On Wed, 2008-10-01 at 16:25 +0200, Michael Bienia wrote:
> On 2008-10-01 10:27:49 +0100, James Westby wrote:
> Hi,
> 
> > It's my opinion that our current process encourages our interaction
> > with upstream projects on pushing bug fixes to be to the wrong way
> > round.
> 
> That might be true, but I guess it also depends on the project where one
> forwards the patch. Many projects have their own bug tracking systems
> where I need a account first before I can file a bug/submit a patch. I
> will end with many accounts that I only needed once (and I'm a bit
> reluctant to create an account just for one use).

How does this differ from the current state? This would imply
either forwarding other people's patches, or not forwarding
the patches at all, both of which I think are bad ideas.

> Does somebody know how upstream reacts about patches which aren't
> against the latest version (or VCS HEAD)?

That is a fair point.

I guess an alternative would be forwarding when merging, but there
will we be some projects where we are always behind, and I don't like
the idea much anyway.

> >   * Once the fix is committed, or some time has passed with no 
> >     comment from upstream, if the contributor deems the fix
> >     important enough to warrant an upload before the new upstream
> >     is packaged they seek a sponsor.
> 
> This new upstream version (and also the fix) might end not in the
> current+1 release but in current+2 or later, depending when upstream
> releases the next version, when Debian packages it and when we are able
> to pull it in.
> 
> I guess our users won't be happy to wait for a known fix 12 months or
> longer because we don't manage to get the new upstream version packaged.

"...if the contributor deems the fix important enough to warrant an
upload before the new upstream is packaged they seek a sponsor."

I don't see how this means that users have to wait twelve months for
fixes. We could set "important enough" so low that everything qualifies,
and that would mean that this proposal is not that different from the
previous one about putting the links in the changelog.

However, I said "important enough" as I don't think everything should
qualify.

> >   * A sponsorship request is a description of the problem and the
> >     fix and a pointer to the bug report and/or commit upstream.
> >   * The sponsor grabs the patch and reviews it, with more scrutiny
> >     if there has been no comment upstream. They drop it in the
> >     package and add a changelog entry, which will be easy because
> >     contributors will be encouraged to provide a lot of information
> >     about the fix.
> 
> I'd prefer if the sponsoree does the work: fetch the patch, make it
> apply to the current version (e.g. because it comes from the VCS),
> "package" it (e.g convert to dpatch or quilt) and write the changelog
> entry. I don't guess that sponsors have that much time to do it on their
> own.

I propose lower down that for non-trivial things someone prepares the
debdiff before a sponsor gets to it, and I agree that putting too
much work on the sponsors would be a bad thing.

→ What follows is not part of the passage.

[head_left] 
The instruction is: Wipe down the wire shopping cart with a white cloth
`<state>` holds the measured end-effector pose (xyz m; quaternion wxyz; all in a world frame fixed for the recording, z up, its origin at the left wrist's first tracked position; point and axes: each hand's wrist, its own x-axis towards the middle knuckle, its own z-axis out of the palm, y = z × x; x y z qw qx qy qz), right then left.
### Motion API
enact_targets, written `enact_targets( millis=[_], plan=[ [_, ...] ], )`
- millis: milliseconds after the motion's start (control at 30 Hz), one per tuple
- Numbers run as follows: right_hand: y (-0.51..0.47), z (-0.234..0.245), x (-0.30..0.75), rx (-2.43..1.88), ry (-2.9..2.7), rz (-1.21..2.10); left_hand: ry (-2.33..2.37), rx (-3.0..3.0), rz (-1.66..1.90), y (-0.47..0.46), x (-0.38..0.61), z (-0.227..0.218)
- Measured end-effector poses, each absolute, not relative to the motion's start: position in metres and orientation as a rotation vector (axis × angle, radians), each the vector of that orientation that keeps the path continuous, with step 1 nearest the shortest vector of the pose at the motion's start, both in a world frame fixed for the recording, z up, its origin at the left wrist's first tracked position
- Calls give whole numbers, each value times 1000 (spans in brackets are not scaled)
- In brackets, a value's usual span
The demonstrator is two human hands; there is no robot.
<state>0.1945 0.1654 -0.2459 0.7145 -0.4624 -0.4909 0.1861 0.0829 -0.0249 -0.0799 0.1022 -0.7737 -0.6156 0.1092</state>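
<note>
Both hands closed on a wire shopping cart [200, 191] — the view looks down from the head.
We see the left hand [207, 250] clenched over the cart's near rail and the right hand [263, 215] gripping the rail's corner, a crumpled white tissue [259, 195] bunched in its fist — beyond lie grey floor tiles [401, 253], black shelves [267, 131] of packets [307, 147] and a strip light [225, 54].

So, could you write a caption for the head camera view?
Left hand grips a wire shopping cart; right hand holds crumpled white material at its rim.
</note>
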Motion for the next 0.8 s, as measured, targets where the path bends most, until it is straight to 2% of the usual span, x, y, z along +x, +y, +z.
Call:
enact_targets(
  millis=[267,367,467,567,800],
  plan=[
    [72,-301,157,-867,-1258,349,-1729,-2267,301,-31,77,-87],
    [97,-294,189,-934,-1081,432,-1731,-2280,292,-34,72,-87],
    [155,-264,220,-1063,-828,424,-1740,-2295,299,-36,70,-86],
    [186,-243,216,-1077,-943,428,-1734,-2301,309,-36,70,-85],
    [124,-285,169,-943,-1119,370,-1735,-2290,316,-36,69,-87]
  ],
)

The point of having the sponsor write the changelog entry is that
it shows the problem and the fix are well documented enough for
other people to understand, and the sponsor can write it as someone
not involved in fixing it, and so they will hopefully recognise the
important bits of information. It would hopefully mean that things
would be much more clear for the next merger.

One other small benefit is that you don't have patches failing
to apply due to the changelog if a new version was uploaded to
the archive in the mean time.

> What do you propose for patches that upstream doesn't like (e.g.
> upstream doesn't like the proposed solution (e.g. prefers a rewrite) or
> the patch is too specific on Ubuntu, etc.) but is still needed for
> Ubuntu?

How do you propose we handle this for the current situation? We end
up with a patch that upstream doesn't like, and we have to sort this
out later. Possibly having to deal with backwards compatibility 
headaches if upstream goes a different way.

At least under my proposal you would have a chance of knowing this
before upload, so you can reconsider.

I think the review from upstream is an important consequence of
the proposal. It will hopefully stop this divergence from happening,
as I believe we should try our hardest to get things pushed upstream,
and knowing about upstream's concerns before committing to an
approach must surely help.

> An other issue is how do you plan to track which bugs got closed by new
> upstream version? I'm pretty sure that there are bugs in LP which can be
> closed because a new version fixed it but are still open because nobody
> noticed.

Launchpad can track bugs in multiple bug trackers, so when you open the
upstream bug you link it to the Ubuntu one, and then you can look at the
report of bugs fixed elsewhere and check that we have pulled them in.